Soon after, he found a public service opportunity in DuBois.
“I couldn’t sit around too long,” Clark said, “so that’s actually when I got hired with the area school district police department and I worked there for two years, and then this position became available and I put in for it.”
Now, as the police chief of DuBois, he has a number of goals he hopes to accomplish.
“I definitely want to foster department that is professional, proactive, respected, loyal and well-trained, and that is a family-and-community-oriented department,” said Clark. “With that, I will pledge to aggressively fight crime and the criminal element by utilizing all and any resources available.
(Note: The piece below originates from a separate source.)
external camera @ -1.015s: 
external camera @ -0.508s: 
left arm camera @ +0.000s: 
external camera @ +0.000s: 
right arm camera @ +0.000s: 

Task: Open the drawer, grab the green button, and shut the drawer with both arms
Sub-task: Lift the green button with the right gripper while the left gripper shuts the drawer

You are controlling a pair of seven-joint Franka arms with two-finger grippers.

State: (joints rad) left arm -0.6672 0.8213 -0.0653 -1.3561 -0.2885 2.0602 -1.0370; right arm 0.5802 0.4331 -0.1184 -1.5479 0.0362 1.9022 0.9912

I, too, want to live and work in the safest community possible.”
It’s good news that Clark believes that these goals were already being fostered by the community.
As for the rising crime in DuBois, he said that “officer presence” is the number one deterrent of criminal activity, but will use whatever tools available to him in order to keep the people of DuBois safe.
“I have a love for this community that help provide me with a safe and happy childhood,” Clark said. “It’s funny, when my wife and I moved away, we knew in the back of our minds that we’d come back one day. My loyalty to this city in conjunction with my professional qualities and diverse training provides me with the opportunity to develop a department that the community can depend on.”
With that, it’s safe to say that Clark is well on his way to leading a department that exhibits many of the same qualities that his father’s department did.